Wholesale information theft is another level. Someone in a different state or country has access not only to me, but potentially hundreds of people's details, without ever leaving their home. And then they can leverage a whole community that is doing the same. This is how "The Fappening" occurred. This sort of crowdsourced stalking would be impossible pre-internet.
Surely it's at least as much human effort to compromise a specific webcam, identify the house it's tied to, monitor it extensively, and then rob/assault the owners?
Obviously there are other reasons to worry about webcam access, but "they could spy on me to set up a robbery" is exceedingly low on my list since it just recreates a pattern that doesn't involve a computer.
I think it's more about the mass dissemination of that information. We've seen how easy it is to "Dox" someone without much information. One person might not be able to glean much, but what happens if 4Chan gets a hold of that data and has decided they don't like me?
Knowing your neighbors doesn't hurt, either. I like to think that if my neighbors noticed something untoward happening at my house, they would sound the alert.
This is all true, but wouldn't somebody who has the technical skills to pull this all of, be able to pull in a legal income far in excess of what burglary is likely to yield?
A lot of trojans are like off-the-shelf kits that anyone can grab. The technical skills amount to convincing someone to run an executable (email, malicious USB keys, poorly managed advertising networks, etc) and then clicking a few buttons in a GUI to connect to them and do what you will.
For the slightly more technical, you've got frameworks like metasploit which can perform network attacks, but even that is getting much more like a kit these days. Port scan for services, fingerprint them, check database for known vulnerabilities, automatically attempt to exploit known vulnerabilities, deploy payload (the trojan).
> A typical drug dealer would make more money working at McDonald's, so why don't they?
I think a substantial share of those drug dealers who aren't working formal-economy jobs as well are also drug addicts that would not be able to keep such jobs particularly well even if they weren't drug dealers, and/or convicts that wouldn't be likely to be offered such jobs if they chose to pursue them.
It's not only pics of people staring into a screen.
There was a case about 5-6 years ago when a guy recorded and streamed his secretly gay roomate having sex in the dorm. The gay roomate committed suicide later.
Work computers can be taken home or to business trips where things can happen in the hotel after the deal is struck.
I'm not naked when I'm using the computer. When I am naked my laptop is closed and most likely in my bag. I guess a lot of people keep their laptop open on their nightstand or something?
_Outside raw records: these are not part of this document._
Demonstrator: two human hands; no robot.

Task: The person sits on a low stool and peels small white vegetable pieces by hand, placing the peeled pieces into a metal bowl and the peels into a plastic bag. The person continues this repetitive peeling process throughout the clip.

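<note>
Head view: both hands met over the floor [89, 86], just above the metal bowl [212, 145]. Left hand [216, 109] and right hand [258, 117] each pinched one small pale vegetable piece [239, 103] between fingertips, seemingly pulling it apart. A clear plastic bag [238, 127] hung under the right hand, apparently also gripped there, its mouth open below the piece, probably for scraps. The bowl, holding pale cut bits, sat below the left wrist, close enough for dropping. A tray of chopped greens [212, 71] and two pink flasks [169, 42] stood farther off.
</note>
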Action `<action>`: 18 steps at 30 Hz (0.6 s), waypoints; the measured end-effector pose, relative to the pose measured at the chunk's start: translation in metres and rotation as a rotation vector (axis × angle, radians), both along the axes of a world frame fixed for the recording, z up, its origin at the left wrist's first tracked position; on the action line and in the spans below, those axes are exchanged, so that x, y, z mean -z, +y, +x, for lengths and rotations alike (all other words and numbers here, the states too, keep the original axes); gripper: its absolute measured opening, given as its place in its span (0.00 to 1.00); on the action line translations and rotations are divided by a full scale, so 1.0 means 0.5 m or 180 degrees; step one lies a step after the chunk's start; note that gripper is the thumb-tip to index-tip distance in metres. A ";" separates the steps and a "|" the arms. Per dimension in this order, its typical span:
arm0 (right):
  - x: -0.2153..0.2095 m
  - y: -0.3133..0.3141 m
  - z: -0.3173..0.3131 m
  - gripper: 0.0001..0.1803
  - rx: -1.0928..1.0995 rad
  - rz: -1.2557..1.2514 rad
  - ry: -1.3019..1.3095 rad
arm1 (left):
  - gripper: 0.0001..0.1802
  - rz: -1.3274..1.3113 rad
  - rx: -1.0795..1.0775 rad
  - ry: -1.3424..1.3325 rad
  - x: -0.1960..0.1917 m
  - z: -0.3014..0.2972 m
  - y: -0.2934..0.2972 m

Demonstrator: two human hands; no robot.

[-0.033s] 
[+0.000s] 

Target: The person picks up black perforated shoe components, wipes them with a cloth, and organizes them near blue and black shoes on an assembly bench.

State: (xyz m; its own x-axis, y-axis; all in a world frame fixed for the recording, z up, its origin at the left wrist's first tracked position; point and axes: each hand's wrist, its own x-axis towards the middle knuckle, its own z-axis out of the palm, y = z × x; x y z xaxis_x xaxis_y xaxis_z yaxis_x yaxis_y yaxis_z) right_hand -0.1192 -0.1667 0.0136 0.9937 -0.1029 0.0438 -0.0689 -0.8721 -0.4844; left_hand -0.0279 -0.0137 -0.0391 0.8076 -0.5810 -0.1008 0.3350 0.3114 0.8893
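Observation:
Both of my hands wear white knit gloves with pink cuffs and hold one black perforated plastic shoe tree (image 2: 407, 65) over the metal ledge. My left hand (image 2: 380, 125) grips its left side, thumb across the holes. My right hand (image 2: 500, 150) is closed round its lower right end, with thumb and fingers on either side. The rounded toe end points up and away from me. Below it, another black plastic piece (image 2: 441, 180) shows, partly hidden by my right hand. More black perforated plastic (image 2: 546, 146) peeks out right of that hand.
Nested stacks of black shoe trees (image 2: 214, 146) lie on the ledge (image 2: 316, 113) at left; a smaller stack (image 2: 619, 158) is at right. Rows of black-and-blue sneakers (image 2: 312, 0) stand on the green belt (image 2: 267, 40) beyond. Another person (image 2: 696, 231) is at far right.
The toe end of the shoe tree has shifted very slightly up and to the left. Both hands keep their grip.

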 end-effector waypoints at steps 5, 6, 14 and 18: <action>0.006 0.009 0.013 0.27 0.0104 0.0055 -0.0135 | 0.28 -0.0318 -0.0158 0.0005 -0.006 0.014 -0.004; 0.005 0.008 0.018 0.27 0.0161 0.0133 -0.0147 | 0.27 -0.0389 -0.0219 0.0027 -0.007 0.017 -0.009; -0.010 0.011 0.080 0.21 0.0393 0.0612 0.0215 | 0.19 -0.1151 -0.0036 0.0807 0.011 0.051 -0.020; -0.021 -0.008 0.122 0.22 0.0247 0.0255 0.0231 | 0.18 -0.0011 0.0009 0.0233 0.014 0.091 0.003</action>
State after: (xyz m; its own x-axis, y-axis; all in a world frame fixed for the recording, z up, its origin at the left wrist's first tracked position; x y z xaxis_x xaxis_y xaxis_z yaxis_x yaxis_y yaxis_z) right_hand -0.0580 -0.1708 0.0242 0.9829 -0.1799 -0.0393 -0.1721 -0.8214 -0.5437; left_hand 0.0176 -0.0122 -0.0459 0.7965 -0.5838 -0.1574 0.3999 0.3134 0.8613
If society wasn't so prudish about naked bodies, it'd be less of a problem. It's one of those shoot the hostage situations. We could defuse a lot of our concerns if we'd relax our self imposed constraints and it would give us more time to worry about the things which matter more.
> "because this particular thing does affect me personally, it doesn't matter. And because it doesn't matter to me it doesn't matter at all"
Blackmailing people with pictures taken from webcams is not theoretical. It happens[0] and it's good advice to tape up your cam. It may not affect you personally, but it may affect your wife, daughter, or sister in a much more sinister way. Believe it or not this kind of thing can ruin someone's life.